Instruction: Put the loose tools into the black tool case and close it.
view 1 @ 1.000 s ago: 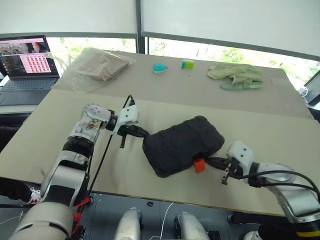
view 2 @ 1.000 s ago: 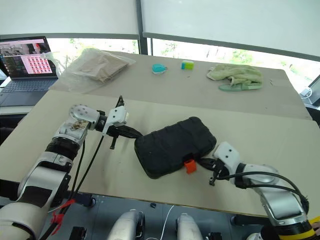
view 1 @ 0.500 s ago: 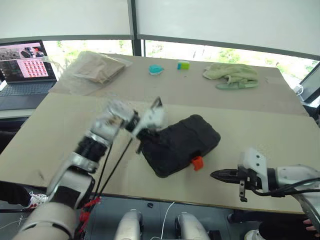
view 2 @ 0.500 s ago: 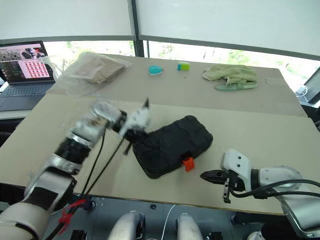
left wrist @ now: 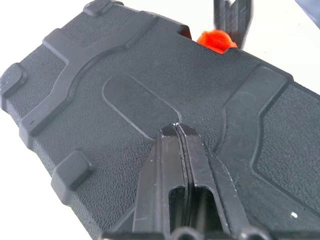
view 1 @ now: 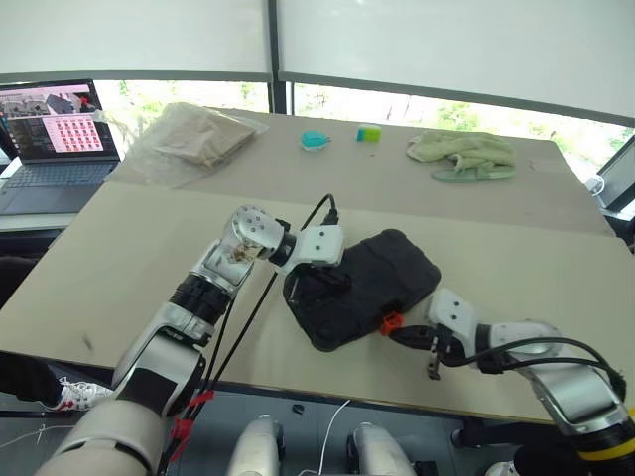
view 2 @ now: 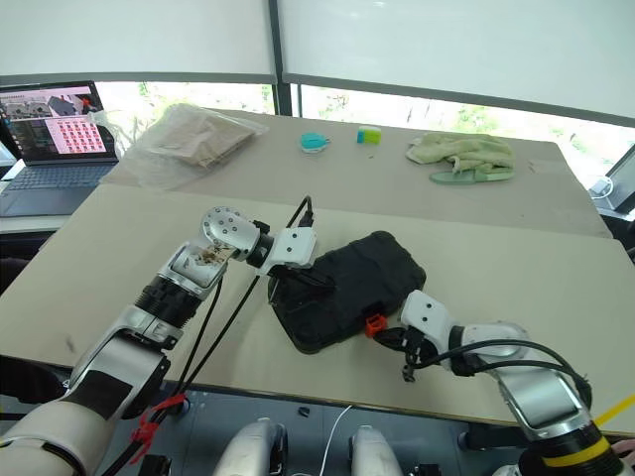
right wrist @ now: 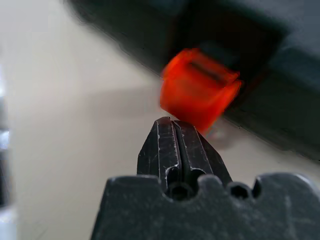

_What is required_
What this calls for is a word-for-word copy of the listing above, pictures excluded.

_Result for this task_
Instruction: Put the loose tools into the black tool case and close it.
view 1 @ 1.000 s ago: 
view 2 @ 1.000 s ago: 
view 1 @ 0.500 s ago: 
view 2 @ 0.500 s ago: 
left wrist @ now: 
view 1 @ now: 
view 2 @ now: 
right wrist @ now: 

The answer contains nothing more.